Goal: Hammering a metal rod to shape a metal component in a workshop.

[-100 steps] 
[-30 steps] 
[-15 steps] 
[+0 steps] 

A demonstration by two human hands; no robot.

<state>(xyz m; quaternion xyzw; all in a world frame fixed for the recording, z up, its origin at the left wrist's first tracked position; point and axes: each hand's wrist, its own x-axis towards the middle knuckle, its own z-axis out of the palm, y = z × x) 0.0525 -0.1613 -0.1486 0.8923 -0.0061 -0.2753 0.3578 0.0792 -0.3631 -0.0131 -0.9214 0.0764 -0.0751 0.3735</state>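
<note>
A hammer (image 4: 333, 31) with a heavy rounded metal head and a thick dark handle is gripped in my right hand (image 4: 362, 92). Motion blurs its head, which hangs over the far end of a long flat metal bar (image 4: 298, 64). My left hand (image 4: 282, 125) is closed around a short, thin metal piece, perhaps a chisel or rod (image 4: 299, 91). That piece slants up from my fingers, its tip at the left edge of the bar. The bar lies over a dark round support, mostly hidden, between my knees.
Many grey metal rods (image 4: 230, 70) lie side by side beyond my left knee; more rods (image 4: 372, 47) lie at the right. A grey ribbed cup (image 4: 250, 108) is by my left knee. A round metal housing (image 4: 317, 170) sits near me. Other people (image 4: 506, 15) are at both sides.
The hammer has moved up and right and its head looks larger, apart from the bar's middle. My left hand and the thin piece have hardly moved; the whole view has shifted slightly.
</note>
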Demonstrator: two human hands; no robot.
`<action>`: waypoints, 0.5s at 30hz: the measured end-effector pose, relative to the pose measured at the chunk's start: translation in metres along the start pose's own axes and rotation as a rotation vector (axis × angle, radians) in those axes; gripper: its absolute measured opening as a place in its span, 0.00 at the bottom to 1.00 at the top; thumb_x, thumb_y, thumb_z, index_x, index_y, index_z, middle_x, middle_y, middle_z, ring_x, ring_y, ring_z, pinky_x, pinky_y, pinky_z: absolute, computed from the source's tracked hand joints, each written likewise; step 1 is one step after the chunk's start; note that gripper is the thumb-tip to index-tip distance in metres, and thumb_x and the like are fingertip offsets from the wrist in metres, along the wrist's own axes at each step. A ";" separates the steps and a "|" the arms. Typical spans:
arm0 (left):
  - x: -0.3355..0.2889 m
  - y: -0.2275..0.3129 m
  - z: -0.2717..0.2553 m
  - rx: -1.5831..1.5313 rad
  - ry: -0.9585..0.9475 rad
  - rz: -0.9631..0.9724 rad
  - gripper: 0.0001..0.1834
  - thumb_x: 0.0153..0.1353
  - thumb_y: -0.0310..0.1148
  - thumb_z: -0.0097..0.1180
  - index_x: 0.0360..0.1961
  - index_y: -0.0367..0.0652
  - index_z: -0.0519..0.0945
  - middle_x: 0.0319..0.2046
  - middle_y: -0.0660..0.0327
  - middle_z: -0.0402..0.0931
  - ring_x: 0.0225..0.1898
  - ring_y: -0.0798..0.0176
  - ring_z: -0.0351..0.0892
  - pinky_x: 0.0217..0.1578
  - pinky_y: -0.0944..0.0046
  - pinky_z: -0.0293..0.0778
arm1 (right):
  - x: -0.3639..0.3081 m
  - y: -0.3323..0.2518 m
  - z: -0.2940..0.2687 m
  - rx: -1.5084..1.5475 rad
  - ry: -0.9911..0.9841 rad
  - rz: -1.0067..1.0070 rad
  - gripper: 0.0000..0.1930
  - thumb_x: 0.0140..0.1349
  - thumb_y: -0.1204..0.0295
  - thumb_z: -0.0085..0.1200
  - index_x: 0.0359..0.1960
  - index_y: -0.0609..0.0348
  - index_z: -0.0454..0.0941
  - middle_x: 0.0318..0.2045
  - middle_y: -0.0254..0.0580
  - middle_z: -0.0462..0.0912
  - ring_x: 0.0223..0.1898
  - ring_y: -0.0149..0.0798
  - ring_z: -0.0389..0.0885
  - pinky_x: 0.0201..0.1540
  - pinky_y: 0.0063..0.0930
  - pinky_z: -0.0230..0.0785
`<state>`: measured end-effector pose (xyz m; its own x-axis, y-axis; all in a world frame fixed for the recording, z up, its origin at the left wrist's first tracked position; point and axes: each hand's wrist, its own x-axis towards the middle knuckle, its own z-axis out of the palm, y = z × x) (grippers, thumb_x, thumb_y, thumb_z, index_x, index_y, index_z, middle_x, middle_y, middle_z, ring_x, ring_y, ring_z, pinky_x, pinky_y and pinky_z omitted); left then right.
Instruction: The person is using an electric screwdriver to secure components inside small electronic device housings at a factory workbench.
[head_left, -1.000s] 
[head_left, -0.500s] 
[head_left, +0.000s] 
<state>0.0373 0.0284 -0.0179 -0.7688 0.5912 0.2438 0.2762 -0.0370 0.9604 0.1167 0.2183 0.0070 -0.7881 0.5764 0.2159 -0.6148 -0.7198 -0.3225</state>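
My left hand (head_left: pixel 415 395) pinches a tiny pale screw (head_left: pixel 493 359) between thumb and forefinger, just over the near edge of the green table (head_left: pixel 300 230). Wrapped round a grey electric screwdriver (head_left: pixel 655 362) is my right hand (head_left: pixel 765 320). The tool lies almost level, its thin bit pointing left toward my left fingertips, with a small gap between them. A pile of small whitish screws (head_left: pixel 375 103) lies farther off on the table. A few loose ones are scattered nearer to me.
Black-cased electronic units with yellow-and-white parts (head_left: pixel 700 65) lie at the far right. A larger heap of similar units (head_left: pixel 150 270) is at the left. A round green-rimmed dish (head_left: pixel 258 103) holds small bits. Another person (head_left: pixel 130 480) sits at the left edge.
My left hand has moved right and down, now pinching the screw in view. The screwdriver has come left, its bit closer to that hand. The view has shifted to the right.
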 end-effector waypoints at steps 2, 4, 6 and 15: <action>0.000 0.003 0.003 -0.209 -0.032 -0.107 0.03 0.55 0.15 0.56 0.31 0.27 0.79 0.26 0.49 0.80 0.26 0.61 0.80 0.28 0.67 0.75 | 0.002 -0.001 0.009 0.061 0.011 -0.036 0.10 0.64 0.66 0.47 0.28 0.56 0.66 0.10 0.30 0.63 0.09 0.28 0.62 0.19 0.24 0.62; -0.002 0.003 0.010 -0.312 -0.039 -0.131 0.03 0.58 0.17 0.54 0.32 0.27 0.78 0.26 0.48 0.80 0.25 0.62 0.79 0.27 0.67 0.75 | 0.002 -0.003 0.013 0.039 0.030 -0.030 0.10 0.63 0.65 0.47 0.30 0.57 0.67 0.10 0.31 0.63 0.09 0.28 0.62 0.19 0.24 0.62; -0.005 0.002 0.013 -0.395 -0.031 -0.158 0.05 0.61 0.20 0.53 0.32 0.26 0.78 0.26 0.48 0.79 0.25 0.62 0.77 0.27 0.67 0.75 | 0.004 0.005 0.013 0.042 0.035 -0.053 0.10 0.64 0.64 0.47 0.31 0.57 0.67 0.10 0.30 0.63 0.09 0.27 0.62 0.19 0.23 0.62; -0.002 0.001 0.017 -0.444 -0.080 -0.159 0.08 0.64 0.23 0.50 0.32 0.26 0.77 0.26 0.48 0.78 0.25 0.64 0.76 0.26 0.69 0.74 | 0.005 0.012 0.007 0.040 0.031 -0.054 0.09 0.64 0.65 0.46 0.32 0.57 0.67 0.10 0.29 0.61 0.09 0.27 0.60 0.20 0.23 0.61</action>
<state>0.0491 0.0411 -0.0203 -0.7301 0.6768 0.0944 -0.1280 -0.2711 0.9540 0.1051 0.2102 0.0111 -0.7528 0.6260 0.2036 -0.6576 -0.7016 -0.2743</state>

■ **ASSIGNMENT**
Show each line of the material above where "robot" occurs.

■ **OUTPUT FOR THIS TASK**
A demonstration by two human hands; no robot.
Demonstrator: two human hands; no robot.

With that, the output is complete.